§ WHAT NEEDS TO BE DONE
Wherever the string "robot" appears in a line of the listing below, report that line.

START RECORD EXCERPTS

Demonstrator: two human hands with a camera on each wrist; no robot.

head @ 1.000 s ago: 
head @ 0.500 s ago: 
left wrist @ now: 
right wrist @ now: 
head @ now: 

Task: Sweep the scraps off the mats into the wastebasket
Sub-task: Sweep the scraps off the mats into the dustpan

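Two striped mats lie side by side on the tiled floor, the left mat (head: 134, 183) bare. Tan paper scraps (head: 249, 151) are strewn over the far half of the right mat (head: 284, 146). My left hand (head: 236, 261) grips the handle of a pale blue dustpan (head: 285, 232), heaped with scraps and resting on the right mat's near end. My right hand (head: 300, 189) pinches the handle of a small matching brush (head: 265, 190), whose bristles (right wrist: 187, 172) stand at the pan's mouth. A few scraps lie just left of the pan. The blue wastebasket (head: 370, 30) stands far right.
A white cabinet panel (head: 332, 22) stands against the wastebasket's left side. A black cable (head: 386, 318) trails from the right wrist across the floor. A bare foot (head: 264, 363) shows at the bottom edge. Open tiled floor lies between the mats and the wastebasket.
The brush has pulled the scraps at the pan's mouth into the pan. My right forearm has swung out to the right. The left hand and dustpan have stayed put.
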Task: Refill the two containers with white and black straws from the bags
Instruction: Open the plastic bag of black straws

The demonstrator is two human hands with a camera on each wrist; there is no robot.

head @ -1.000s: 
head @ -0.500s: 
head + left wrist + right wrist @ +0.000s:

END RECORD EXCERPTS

§ RESULT OF THIS TASK
Demonstrator: two human hands with a camera on each wrist; no robot.
The demonstrator is two human hands with a camera on each wrist; there is no robot.

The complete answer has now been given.